Tam 13 yıl öncesi, Turan için, benim için, Milliyet için, o günkü Milliyet çalışanları için, tabii o sırada sahibi için, gazetecilik için gurur kaynağıydı.
Bugün Turan' ın ardından elbet samimiyetle o haberi hatırlatanların (maalesef) çoğu, güçlü başbakanı sarsan haberin gölgesine yanaş(a)mamıştı.
Manzara şöyleydi ve şöyle oldu:
1. İki büyük, Hürriyet ve SABAH iktidara yapışmıştı. Milliyet ise epey mesafeli.
2. Hürriyet'te Efe Özal' ın Florida'daki mülkü haberi ve "Çillerler'in New Hampshire'da okulu varmış" diye küçük bir bilgi bana ilham verdi. Oysa o okulu öğrenen bir gazete yönetmeni, muhabirinin yolladığı haberi çekmecesine saklamıştı.
3. Turan Washington'dan yola çıktı; Günlerce köşe bucak, tapu, kayıt, belgearaştırdı.
4. Başbakan'ın beyanlarında görünmeyen, üstelik yurtdışında, 4 büyük gayrimenkul çıktı.
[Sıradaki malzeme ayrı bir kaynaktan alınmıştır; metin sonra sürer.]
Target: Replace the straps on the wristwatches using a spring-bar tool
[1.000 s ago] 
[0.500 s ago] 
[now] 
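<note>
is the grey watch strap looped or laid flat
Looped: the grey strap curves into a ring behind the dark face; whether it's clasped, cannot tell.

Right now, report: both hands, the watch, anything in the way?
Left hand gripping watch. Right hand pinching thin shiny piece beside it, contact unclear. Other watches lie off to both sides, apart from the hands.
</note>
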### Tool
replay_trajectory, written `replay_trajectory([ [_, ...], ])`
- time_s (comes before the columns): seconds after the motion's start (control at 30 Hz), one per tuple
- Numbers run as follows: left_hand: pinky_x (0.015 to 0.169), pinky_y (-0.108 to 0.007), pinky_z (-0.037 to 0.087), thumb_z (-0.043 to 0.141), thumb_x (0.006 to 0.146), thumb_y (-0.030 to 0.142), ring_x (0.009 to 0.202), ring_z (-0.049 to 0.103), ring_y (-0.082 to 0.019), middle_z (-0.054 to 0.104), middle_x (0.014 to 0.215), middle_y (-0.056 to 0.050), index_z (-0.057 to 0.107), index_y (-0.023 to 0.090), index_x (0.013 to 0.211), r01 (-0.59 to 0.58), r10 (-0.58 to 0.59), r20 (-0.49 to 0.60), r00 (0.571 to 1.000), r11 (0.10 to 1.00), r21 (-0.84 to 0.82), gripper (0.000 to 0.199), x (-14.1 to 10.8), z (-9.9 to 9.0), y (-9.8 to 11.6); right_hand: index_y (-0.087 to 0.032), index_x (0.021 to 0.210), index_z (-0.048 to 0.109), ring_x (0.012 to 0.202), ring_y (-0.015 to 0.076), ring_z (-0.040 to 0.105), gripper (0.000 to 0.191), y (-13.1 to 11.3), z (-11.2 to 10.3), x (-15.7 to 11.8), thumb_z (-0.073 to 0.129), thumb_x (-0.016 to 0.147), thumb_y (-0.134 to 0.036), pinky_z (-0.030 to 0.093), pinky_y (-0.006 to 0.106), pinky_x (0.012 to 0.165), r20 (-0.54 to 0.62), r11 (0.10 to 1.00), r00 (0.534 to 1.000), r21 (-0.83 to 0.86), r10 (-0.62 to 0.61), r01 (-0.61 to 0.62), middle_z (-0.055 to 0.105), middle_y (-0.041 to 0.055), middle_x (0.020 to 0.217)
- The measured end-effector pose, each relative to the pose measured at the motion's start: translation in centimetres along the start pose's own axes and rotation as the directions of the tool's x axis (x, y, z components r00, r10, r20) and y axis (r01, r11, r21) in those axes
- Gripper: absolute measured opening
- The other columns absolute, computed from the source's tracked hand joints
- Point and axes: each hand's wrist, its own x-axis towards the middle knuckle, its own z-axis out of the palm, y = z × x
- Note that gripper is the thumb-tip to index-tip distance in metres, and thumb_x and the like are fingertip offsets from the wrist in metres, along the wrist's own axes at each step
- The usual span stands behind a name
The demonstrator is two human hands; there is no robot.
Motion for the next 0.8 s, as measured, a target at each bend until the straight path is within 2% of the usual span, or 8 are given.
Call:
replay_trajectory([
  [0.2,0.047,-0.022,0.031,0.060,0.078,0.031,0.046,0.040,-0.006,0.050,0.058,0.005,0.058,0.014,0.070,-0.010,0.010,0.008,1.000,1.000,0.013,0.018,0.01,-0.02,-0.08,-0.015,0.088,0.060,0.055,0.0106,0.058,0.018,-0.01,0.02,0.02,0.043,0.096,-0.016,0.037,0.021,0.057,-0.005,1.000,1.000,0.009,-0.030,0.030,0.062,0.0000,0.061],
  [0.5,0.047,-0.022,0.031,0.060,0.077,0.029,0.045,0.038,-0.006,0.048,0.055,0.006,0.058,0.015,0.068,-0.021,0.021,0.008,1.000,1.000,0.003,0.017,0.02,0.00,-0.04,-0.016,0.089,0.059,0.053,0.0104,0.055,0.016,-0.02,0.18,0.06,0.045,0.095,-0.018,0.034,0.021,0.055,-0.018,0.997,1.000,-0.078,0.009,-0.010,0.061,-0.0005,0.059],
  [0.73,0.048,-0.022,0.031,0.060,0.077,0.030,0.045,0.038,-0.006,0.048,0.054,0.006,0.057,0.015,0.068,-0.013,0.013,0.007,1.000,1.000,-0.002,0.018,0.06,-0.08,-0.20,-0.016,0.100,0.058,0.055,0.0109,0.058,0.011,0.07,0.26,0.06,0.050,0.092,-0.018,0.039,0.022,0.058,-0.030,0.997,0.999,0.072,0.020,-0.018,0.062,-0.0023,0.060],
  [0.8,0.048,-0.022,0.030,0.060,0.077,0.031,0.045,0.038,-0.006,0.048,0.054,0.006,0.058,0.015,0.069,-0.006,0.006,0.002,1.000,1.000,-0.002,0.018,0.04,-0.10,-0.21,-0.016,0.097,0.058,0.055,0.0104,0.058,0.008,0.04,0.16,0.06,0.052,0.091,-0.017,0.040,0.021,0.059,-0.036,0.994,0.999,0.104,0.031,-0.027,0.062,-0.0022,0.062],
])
5. Söylemek dahi ayıp ama, gazeteden kimi haberin iktidara uçtuğunu biliyordum. Gizledik. Turan paketi alıp geldi. Birkaç kişi odama kapandık; haberi ve sayfayı gizlice hazırladık.
6. Tesadüf bu ya, o gün gazete sahibi Aydın Doğan' ın yemek konuğu, Çillerler' in pek yakını Nail Keçili idi. Doğan bir ara uğradığım masada "Önemli bir haber var mı?" diye sordu. "Yok" dedim.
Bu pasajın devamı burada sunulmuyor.